Is the meal bowl trend ever going to end? Or maybe it has ended and I’m the last to know. It’s possible! Typically I partake in the meal bowl for lunch or dinner, but I figured I’d mix things up a bit and do Tofu Scramble Bowls for breakfast.
If, like me, you’re not a morning person, you’ll be happy to know that the components of these Tofu Scramble Bowls can be made in advance, then assembled, warmed up in the microwave, and ready to eat in mere minutes. So this is pretty much the perfect meal prep breakfast for anyone who likes that first meal of the day to be a substantive one.
Tofu scramble is good at replicating the look and feel of scrambled eggs, but some recipes can be lacking in the taste department. To amp up the flavor, I added garlic cloves and some fresh summer vegetables too. I also like to add plenty of freshly ground black pepper–not only to boost the flavor of the scramble, but also because the tofu scramble contains turmeric and black pepper helps the body absorb turmeric’s curcumin better. And cucurmin is what makes turmeric so good for you!
To round out this breakfast with some carbs, I’ve added some smoky red potatoes and toast. The toast is totally optional, but I personally find it impossible to have a savory breakfast without a little triangle of toast to accompany it. I also love adding sun-dried tomatoes (make your own if you’re growing cherry or grape tomatoes this summer!), which complement both the potatoes and the tofu scramble.
Photos by Ana Stanciu
Garden Tofu Scramble Bowls with Smoky Red Potato Hash
Yield 4 servings
These hearty vegan bowls are perfect for meal prep - and super high in protein too!
For the Smoky Red Potato Hash:
- 2 tablespoons avocado oil
- 1 pound red potatoes, diced (uniform pieces, about 1/2-inch in size)
- 1 small onion, diced
- 1/2 teaspoon smoked paprika
- 1/2 teaspoon garlic powder
- Salt and pepper, to taste
For the Garden Tofu Scramble:
- 1 (14-ounce) package firm tofu, pressed for at least 30 minutes and drained
- 1 tablespoon nutritional yeast
- 1 teaspoon ground turmeric
- 1 tablespoon avocado oil
- 2 cloves garlic, minced
- 1 small zucchini, cut into thick half moons
- 1/2 red bell pepper, diced
- 1 cup loosely packed baby arugula or spinach
- Salt and pepper, to taste
For the Bowls:
- 1 cup sun-dried tomatoes
- 4 slices whole grain toast, halved on the diagonal
- Thinly sliced green onions, to garnish (optional)
- Crumble the tofu into a large bowl. Add the nutritional yeast and turmeric; toss to coat.
- Heat 2 tablespoons of oil in a skillet over medium heat.
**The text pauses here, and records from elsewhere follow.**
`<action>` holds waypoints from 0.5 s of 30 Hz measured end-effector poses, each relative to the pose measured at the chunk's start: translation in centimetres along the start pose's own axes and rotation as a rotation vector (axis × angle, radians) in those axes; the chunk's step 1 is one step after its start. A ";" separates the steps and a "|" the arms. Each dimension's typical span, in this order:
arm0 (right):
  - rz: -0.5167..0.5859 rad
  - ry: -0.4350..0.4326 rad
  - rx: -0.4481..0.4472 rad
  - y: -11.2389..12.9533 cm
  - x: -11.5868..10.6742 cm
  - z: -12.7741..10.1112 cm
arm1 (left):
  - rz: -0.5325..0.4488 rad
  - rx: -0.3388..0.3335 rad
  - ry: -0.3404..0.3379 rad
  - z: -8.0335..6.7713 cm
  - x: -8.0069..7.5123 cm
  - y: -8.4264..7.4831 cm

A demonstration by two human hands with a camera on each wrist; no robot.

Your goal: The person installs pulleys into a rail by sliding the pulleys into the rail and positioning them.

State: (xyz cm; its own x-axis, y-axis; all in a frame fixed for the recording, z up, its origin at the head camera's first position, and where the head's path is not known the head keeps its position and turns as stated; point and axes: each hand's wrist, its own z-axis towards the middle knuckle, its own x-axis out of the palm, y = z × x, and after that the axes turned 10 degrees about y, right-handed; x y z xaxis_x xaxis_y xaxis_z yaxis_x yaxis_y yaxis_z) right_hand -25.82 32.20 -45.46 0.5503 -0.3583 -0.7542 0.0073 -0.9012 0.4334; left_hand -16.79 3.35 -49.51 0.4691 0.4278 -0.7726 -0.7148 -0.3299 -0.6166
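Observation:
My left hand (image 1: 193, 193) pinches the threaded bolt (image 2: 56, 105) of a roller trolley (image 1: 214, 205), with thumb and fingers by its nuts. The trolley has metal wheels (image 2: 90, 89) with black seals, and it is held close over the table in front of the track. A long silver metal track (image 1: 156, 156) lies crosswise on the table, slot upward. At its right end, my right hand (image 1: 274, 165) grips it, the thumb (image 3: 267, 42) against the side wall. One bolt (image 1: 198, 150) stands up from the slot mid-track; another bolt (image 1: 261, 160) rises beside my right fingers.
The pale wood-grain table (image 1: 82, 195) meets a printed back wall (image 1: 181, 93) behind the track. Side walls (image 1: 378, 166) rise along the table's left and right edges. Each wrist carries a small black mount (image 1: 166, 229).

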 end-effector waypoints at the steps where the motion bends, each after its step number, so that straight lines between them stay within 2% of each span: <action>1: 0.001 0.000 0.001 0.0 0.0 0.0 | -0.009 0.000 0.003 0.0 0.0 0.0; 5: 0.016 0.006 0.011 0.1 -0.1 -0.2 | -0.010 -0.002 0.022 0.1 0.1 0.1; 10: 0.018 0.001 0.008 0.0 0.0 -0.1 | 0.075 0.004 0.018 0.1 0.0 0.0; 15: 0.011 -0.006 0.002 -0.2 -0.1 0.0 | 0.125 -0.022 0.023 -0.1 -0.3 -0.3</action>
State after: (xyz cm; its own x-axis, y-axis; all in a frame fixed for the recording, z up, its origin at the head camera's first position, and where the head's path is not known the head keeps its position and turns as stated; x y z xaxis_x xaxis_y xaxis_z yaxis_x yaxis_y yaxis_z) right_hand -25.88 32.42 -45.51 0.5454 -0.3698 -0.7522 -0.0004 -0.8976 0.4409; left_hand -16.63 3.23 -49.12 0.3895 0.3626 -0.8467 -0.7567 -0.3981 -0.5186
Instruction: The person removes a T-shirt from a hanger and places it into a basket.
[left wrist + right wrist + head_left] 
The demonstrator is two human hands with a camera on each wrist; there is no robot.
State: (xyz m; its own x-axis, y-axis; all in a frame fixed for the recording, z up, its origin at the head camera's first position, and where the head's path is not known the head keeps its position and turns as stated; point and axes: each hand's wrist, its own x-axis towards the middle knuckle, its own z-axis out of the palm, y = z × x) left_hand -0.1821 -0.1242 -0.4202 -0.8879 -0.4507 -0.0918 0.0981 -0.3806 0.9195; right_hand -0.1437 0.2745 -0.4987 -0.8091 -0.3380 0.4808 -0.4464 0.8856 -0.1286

Add the potatoes and diced onion and cook for 10 minutes, stirring occasionally. Stir in the paprika and garlic powder; cook for 5 minutes more, or until the potatoes are lightly browned and tender. Season to taste with salt and pepper.
- Transfer the potatoes into 4 large bowls. Return the skillet to medium heat and add 1 tablespoon of oil. Add the garlic, zucchini, and bell pepper to the skillet and cook for about 5 minutes, or until the vegetables are tender without being too soft. Stir in the crumbled tofu. Continue to cook until the tofu has heated through, 3-5 minutes more. Stir in the arugula or spinach and season to taste with salt and pepper.
- Divide the the tofu scramble mixture into the bowls with the potatoes, then add the sun-dried tomatoes and pieces of toast. Garnish with green onions, if desired, and serve immediately.
Serving Size 1/4 of recipe
Amount Per Serving
% Daily Value
Total Fat 16.7 g
Saturated Fat 1.9 g
Total Carbohydrates 267.7 g
Dietary Fiber 30.8 g
Sugars 18.9 g
Protein 43.2 g
* Percent Daily Values are based on a 2,000 calorie diet. Your daily values may be higher or lower depending on your calorie needs.